Board of Elections President Jim Shalleck at an Oct. 1 County Council hearing Credit: Aaron Kraut

The State of Maryland Open Meetings Compliance Board ruled Thursday that three Republicans on Montgomery County’s Board of Elections improperly held a private conference call in which they discussed strategy for early voting locations.

Compliance Board members Jonathan Hodgson and April Ishak found that, despite the election board’s complicated rules for what constitutes a quorum, the conference call held by Board of Elections President Jim Shalleck and two other Republican members did constitute a quorum and should have been an open meeting.

The seven-member county Board of Elections includes five voting members and two substitute members. According to state law, three of the voting members must represent the same political party as the governor.

“We have concluded that three voting members, a majority of the voting members of the elections board, constitute a “quorum” for purposes of the Act such that a conference call among three voting members constituted a meeting subject to the Act,” wrote Hodgson and Ishak in the decision. “We have recognized that applying the Act’s quorum definition to the elections board is complicated, and this matter posed the unusual circumstance in which the public body’s own definition, when applied, did not secure the public’s right to observe every stage of the public body’s consideration of public business.”

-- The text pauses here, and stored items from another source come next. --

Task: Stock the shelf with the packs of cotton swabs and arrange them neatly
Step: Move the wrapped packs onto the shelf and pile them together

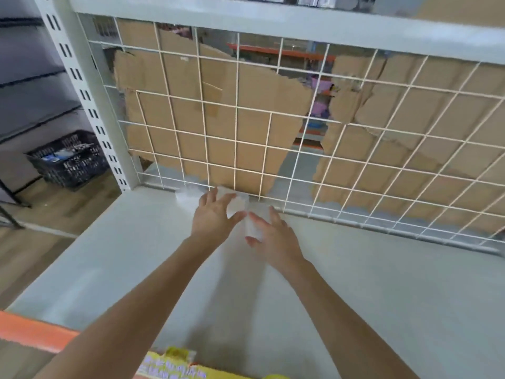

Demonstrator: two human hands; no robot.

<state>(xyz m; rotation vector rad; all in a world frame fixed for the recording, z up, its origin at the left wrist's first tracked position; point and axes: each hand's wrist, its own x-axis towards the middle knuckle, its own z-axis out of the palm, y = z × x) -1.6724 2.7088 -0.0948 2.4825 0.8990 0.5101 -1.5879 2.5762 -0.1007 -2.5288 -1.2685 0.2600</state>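
Packs [237, 205] were being set by the grid [273, 132] on the shelf [355, 283]. Left hand [210, 217] fingers were spread open; the right hand [276, 239] grip could not be told. Next, they must be lined up.

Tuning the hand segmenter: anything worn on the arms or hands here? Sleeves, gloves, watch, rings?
No sleeves in view: left forearm and right forearm are bare to the frame's bottom edge. No gloves, watch or bracelet on left hand or right hand. Motion blur means rings can't be ruled out.
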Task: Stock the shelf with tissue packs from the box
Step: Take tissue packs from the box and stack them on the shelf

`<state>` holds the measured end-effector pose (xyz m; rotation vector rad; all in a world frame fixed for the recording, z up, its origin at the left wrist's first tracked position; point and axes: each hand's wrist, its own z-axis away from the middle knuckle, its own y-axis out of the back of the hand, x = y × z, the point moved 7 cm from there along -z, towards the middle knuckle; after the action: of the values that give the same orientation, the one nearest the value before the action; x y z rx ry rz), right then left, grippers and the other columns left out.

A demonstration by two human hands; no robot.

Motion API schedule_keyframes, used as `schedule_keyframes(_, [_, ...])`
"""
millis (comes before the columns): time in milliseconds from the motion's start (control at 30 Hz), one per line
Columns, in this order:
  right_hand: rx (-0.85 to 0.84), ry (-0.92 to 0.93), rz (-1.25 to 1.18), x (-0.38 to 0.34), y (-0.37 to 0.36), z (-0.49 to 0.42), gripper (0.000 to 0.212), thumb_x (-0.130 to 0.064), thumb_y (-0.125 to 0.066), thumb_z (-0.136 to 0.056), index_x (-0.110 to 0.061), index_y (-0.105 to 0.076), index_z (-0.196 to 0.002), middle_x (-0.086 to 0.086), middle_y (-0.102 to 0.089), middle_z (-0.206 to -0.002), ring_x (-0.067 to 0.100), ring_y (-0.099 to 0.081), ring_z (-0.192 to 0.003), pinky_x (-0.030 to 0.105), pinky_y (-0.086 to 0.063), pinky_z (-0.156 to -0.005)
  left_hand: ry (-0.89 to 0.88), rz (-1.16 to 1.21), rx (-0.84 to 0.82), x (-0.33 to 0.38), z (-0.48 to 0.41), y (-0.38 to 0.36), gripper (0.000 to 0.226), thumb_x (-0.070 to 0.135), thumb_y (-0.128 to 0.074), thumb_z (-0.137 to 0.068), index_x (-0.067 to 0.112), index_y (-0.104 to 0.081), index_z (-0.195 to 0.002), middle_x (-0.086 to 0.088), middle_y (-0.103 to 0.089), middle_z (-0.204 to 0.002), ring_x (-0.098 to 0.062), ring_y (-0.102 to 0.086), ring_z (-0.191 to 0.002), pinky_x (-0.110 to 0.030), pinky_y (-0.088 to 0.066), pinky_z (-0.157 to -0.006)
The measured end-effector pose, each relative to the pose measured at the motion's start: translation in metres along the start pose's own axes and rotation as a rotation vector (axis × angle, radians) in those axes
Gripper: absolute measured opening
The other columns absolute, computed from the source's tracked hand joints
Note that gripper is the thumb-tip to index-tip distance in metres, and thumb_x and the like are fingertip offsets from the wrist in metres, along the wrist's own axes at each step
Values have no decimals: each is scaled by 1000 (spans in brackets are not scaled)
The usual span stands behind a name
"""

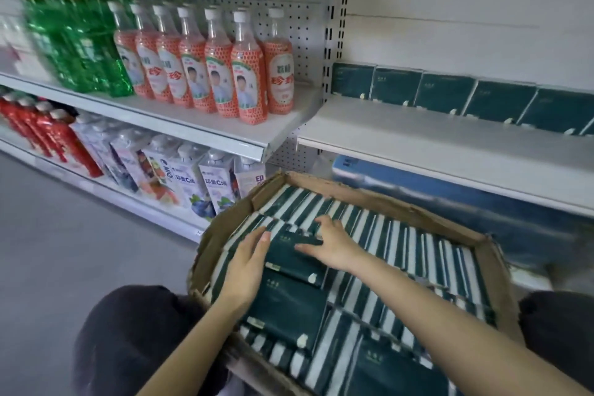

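Touching one tissue pack (289, 260) in the box (369, 194): left hand (247, 263); right hand (334, 241)

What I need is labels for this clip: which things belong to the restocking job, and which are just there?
Belong: cardboard box; tissue packs inside; left hand and right hand resting on them; white shelf; shelved packs.
Just there: orange-label bottles; green bottles; red bottles; drink cartons; blue packages under the shelf.

green bottles (74, 41) blurred; box (369, 194) cut off at bottom edge.
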<state>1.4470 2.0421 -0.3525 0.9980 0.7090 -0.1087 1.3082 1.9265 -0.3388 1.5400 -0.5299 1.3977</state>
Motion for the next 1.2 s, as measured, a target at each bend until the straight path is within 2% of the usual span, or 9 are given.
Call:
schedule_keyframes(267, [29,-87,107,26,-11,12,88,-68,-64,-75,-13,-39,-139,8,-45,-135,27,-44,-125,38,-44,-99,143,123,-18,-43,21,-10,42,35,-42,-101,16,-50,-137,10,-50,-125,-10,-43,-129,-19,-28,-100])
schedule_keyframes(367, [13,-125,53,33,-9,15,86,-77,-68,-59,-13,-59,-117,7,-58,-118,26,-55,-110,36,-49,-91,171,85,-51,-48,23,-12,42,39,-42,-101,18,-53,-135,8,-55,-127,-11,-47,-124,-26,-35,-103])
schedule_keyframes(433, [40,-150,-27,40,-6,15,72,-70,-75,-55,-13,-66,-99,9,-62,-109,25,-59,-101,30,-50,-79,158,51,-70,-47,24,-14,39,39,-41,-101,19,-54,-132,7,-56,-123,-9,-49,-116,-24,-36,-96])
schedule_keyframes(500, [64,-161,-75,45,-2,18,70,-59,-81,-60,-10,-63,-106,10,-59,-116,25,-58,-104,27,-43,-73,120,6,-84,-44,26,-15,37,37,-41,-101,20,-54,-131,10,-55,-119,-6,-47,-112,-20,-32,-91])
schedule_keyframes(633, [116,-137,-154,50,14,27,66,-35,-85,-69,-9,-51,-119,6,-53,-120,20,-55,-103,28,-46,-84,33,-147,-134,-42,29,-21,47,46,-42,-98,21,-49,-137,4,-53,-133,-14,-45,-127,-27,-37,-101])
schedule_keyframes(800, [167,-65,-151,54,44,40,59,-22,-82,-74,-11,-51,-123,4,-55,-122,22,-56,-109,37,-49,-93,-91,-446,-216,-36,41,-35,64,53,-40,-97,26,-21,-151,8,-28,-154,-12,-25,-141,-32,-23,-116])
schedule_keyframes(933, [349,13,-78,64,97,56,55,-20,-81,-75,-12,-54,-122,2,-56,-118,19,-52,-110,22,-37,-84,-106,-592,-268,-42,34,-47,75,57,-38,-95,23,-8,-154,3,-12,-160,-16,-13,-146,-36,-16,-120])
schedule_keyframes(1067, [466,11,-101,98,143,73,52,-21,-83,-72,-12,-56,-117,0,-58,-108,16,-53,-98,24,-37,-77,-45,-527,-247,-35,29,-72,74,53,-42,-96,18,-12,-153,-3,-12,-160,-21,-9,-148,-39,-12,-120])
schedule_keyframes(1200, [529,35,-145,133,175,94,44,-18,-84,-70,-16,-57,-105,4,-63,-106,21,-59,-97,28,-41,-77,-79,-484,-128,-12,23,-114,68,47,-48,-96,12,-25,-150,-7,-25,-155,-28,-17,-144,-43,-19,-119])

In September, after the election board voted 3-2 along party lines to replace early voting sites in Chevy Chase and Burtonsville with sites in less populous Potomac and Brookeville in 2016, local Democrats alleged the move was made to prevent Democrats from voting.

At a County Council hearing, Shalleck told council members he and two other Republican members of the election board took part in a phone call with Michael Higgs, the chairman of the Montgomery County GOP, before the September vote in which they discussed early voting site locations.


That led Silver Spring resident Paul Bessel to file a complaint with the state’s Open Meetings Compliance Board that the phone call violated Open Meetings Act law.

On Oct. 19, after almost a month of blistering attacks from county Democratic leaders, Shalleck and the Board of Elections unanimously agreed to reinstate the Chevy Chase early voting site with the understanding state legislators would seek permission for a tenth early voting site that would be placed in Potomac. The election board had previously agreed to reinstate the Burtonsville early voting site.

The Board of Elections will be required to acknowledge the violation in its next meeting, wrote Hodgson and Ishak.